(About this exercise)
In the records that follow, find each line with the word "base" and copy it.

Material shown Block Start

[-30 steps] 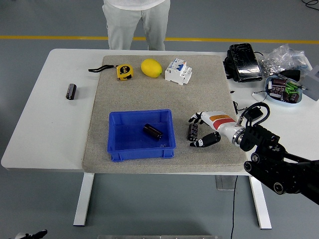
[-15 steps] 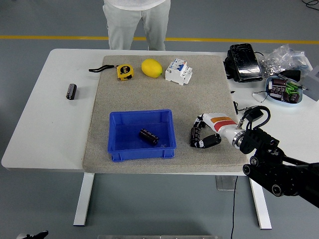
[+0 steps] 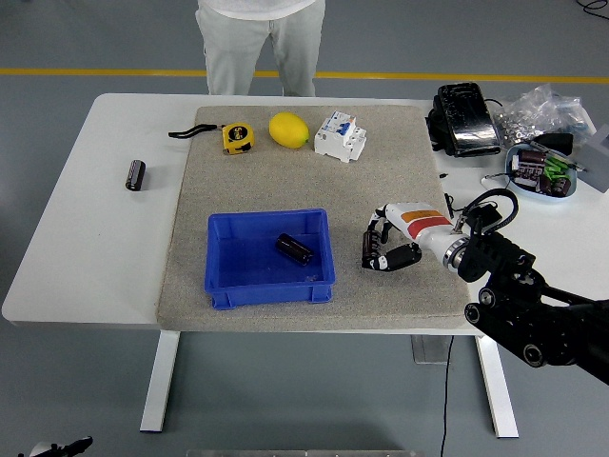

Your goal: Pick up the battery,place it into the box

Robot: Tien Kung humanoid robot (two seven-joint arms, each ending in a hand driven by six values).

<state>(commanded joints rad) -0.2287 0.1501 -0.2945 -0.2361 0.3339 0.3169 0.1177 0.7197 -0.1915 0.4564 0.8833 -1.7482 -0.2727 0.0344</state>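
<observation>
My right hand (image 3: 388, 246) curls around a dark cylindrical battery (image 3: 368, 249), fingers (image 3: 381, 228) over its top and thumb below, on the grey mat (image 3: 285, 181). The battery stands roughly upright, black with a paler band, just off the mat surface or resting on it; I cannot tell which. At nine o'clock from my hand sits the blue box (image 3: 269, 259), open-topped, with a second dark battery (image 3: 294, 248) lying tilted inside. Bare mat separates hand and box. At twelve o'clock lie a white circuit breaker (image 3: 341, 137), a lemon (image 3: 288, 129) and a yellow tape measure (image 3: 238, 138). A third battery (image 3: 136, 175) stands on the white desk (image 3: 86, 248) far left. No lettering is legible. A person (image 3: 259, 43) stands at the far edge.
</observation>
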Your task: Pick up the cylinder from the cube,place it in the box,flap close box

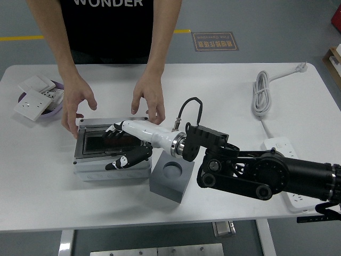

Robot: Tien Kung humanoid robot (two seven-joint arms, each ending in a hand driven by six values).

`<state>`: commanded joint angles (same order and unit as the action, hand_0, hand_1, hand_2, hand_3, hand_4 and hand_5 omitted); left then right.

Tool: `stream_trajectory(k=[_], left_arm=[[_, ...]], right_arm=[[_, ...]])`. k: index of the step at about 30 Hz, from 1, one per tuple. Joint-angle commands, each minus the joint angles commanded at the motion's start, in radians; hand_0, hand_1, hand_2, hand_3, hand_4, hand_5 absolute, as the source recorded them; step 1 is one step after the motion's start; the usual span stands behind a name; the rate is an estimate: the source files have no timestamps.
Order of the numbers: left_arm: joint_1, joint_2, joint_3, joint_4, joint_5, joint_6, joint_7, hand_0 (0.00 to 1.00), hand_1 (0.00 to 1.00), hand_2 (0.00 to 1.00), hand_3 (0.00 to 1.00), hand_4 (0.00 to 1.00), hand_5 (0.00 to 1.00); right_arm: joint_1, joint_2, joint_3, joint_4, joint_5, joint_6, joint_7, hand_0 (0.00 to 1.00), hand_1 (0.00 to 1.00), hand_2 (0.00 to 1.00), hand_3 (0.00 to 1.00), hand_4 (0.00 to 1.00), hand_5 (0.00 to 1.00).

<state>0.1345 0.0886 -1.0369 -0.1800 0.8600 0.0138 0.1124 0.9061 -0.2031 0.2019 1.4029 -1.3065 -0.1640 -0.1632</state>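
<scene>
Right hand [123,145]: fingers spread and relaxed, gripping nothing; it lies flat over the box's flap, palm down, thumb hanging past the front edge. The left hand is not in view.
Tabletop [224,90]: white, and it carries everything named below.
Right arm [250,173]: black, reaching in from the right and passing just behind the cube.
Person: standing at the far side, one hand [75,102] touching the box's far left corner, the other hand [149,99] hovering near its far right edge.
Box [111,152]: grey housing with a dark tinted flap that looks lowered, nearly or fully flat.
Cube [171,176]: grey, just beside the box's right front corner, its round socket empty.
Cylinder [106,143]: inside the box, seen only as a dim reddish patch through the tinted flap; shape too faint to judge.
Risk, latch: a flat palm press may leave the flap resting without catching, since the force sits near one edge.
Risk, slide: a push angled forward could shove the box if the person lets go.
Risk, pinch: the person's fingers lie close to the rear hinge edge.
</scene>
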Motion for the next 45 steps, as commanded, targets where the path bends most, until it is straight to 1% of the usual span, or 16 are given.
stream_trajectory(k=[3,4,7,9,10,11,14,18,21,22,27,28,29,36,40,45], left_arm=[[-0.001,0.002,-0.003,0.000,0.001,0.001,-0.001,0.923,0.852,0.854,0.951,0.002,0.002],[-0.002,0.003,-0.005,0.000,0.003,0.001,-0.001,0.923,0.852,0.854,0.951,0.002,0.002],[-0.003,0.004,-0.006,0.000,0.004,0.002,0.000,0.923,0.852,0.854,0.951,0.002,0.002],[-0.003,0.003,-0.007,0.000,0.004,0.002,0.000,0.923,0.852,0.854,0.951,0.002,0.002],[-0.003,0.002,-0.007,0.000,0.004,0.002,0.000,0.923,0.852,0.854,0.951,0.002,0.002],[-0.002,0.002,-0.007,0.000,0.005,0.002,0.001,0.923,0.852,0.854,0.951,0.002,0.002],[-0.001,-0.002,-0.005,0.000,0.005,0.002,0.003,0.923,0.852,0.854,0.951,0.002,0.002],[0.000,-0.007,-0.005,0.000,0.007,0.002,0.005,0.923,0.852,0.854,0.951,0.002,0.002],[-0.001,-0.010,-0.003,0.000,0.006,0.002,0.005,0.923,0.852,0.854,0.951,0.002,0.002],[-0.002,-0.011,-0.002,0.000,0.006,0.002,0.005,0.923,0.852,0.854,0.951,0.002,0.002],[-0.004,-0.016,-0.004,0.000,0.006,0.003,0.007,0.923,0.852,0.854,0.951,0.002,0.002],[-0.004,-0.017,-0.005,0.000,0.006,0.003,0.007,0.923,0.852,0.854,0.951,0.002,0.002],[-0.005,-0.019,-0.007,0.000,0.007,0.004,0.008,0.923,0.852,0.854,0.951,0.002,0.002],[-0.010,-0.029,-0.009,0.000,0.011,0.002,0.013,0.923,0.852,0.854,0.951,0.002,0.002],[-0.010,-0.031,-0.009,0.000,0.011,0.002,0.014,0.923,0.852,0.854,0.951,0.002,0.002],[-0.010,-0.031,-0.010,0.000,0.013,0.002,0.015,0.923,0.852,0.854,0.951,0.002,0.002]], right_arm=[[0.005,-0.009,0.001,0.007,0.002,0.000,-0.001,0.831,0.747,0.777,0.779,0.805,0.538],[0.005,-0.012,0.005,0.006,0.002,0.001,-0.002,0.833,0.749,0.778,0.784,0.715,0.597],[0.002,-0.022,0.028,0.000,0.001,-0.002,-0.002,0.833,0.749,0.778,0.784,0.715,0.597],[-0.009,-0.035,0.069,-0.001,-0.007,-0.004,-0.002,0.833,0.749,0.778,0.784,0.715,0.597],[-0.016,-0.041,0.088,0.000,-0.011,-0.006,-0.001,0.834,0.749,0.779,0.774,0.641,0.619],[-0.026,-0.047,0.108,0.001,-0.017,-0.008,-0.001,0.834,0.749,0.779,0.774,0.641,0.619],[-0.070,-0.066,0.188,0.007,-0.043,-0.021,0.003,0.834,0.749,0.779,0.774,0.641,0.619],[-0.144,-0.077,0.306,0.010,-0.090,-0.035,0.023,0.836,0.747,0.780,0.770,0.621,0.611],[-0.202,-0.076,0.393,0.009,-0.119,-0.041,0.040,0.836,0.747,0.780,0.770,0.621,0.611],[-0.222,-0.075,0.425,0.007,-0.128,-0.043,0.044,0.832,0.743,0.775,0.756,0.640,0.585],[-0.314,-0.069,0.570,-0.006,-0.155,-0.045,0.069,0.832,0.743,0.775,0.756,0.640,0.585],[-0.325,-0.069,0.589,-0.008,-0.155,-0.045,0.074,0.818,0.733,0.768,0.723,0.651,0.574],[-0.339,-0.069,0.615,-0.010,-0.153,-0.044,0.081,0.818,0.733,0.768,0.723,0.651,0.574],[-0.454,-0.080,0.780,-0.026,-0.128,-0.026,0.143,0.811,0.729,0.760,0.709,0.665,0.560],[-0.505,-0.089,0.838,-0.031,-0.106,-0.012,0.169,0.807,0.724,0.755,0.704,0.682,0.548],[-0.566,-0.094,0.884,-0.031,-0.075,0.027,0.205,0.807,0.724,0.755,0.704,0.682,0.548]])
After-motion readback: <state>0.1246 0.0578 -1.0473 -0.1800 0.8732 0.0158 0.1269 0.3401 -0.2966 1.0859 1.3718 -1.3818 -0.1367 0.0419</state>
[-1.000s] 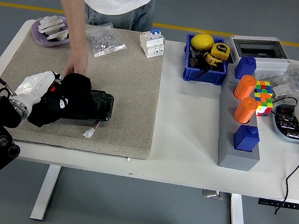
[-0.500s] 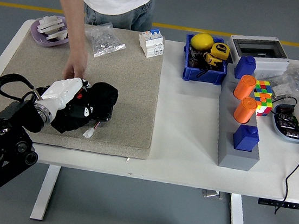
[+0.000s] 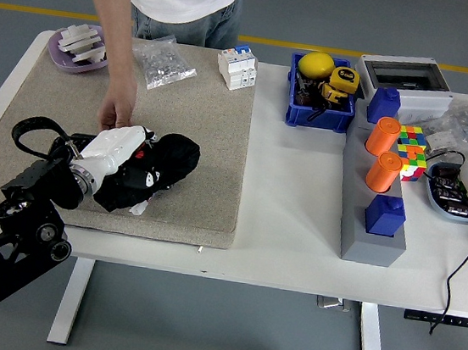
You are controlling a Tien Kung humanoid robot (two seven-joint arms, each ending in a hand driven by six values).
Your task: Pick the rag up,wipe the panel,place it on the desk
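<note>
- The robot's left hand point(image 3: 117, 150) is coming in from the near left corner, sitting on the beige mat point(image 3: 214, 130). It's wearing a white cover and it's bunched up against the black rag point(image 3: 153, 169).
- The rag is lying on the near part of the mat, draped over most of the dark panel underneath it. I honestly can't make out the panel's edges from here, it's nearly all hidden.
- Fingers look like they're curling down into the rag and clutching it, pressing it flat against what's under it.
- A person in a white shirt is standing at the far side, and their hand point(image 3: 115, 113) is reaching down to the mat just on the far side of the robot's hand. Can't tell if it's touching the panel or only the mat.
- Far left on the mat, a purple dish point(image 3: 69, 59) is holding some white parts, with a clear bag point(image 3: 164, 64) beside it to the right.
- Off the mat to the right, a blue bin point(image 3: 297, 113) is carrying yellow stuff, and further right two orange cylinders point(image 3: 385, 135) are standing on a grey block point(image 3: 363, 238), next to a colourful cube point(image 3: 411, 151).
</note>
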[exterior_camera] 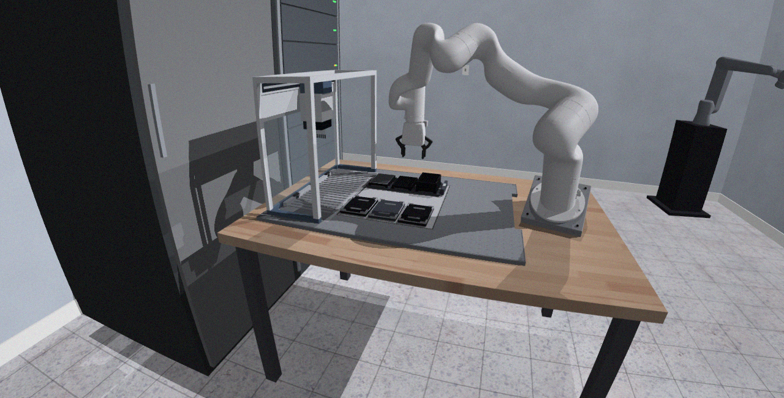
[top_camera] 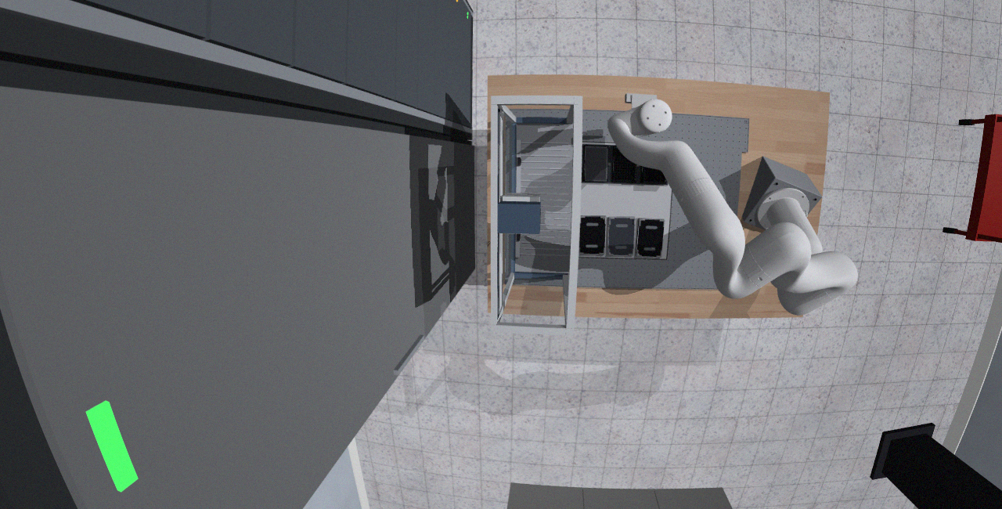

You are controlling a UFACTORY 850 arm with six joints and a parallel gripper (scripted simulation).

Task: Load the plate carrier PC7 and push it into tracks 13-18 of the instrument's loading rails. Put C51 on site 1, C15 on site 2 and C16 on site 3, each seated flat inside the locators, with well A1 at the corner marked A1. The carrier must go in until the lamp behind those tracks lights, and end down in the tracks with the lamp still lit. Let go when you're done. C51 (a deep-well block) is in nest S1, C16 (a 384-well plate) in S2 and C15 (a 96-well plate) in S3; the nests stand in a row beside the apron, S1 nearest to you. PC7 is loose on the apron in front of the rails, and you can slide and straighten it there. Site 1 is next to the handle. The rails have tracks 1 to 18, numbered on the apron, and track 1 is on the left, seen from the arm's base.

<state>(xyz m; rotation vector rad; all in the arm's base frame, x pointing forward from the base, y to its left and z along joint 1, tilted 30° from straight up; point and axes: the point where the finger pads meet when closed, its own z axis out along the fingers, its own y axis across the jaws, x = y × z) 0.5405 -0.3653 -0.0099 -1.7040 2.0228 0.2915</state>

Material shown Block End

(Task output)
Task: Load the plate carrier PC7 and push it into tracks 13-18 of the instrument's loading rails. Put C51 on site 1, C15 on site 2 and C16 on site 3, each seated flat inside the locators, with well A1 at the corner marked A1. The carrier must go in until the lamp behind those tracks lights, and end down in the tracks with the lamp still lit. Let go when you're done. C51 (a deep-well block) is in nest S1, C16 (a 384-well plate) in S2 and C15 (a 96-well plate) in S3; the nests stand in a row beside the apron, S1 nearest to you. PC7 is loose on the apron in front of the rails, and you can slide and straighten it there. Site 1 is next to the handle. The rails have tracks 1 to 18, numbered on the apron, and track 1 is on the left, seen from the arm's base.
<state>(xyz m; rotation vector rad; all in the arm's base frame, x pointing forward from the base, y to its left and z along joint 1, tilted 30° from straight up; point and axes: the point where the finger pads meet when closed, its own z axis out along the fingers, its own y axis across the jaws, x = y × z) 0.5405 -0.3653 -0.0099 -1.7040 2.0228 0.2915</state>

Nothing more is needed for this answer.